### What is being asked:
The number of lines below holding the string "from" is the only answer wanted.

[Provided material — start]

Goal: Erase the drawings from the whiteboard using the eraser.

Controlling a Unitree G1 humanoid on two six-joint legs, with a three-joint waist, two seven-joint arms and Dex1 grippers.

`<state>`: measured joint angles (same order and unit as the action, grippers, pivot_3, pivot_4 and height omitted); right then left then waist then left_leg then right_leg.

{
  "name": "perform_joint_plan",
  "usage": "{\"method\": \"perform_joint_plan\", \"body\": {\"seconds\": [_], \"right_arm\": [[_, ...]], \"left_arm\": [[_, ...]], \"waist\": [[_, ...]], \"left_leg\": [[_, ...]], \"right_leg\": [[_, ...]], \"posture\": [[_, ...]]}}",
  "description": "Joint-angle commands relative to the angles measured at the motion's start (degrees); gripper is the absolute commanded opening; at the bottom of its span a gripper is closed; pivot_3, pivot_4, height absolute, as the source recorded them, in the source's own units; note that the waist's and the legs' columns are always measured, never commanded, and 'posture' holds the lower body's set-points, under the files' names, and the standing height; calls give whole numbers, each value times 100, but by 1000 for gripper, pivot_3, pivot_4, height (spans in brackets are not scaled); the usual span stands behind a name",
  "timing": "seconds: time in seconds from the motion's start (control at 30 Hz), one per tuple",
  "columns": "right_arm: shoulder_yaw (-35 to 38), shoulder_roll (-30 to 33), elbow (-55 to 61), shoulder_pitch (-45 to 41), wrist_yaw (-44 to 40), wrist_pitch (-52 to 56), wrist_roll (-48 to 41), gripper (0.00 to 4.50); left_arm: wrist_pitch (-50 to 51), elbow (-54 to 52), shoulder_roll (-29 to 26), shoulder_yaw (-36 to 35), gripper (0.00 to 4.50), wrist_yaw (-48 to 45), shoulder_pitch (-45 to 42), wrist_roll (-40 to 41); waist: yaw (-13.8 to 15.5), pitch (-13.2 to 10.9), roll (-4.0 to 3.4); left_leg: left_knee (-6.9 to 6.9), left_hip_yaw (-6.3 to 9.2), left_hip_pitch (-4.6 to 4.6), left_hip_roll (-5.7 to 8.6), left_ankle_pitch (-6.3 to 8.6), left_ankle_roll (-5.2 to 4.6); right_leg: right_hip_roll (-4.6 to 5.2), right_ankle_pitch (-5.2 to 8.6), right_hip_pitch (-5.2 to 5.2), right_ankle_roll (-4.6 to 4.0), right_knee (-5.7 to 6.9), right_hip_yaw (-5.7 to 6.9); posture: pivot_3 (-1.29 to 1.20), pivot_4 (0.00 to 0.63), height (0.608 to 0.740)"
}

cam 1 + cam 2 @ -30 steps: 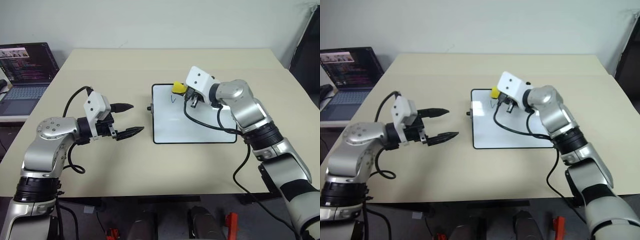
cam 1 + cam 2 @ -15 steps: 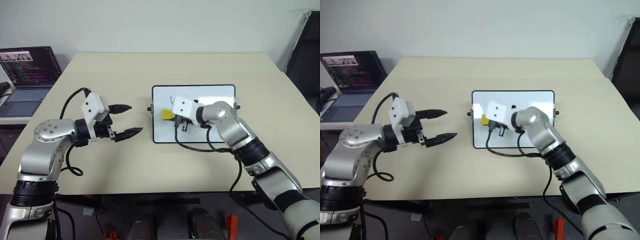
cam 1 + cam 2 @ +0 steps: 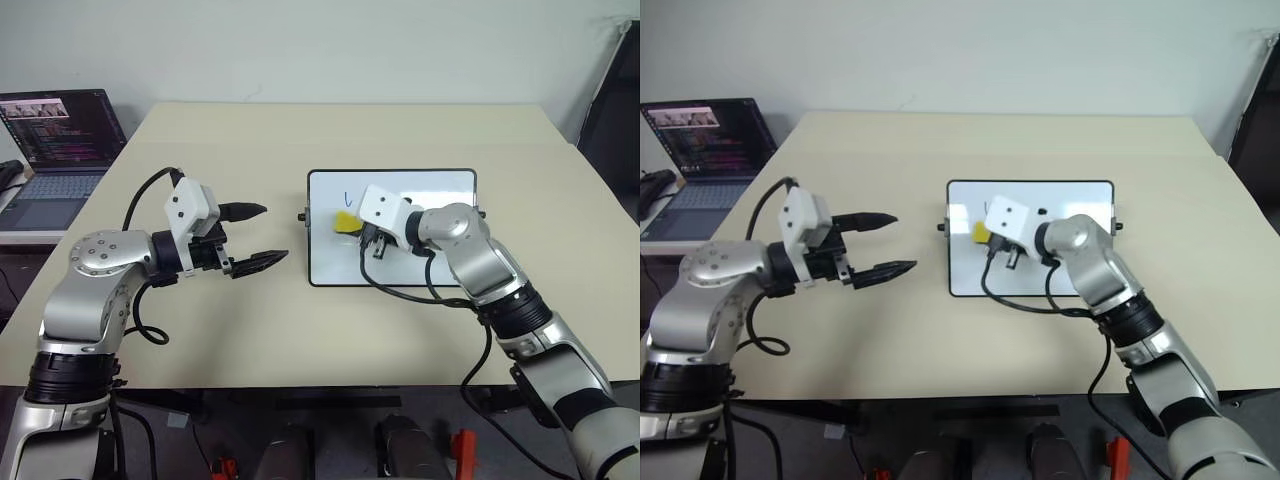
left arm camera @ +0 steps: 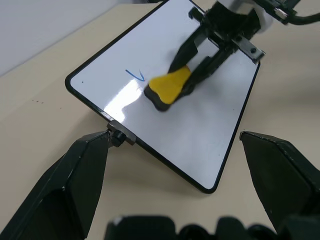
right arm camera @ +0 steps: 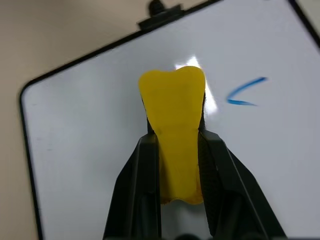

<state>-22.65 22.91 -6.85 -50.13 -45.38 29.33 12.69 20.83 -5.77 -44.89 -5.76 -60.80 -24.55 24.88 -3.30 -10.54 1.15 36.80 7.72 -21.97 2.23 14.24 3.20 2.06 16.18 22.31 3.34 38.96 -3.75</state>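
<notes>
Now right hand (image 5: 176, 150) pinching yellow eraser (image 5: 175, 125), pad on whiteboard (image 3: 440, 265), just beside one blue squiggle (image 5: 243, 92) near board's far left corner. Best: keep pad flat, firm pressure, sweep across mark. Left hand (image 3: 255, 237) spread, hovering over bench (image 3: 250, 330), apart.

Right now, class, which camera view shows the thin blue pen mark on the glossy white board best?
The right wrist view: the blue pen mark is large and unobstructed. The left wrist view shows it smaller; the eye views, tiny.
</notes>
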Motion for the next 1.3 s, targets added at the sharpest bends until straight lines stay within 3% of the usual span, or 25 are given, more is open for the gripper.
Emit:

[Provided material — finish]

### Response:
2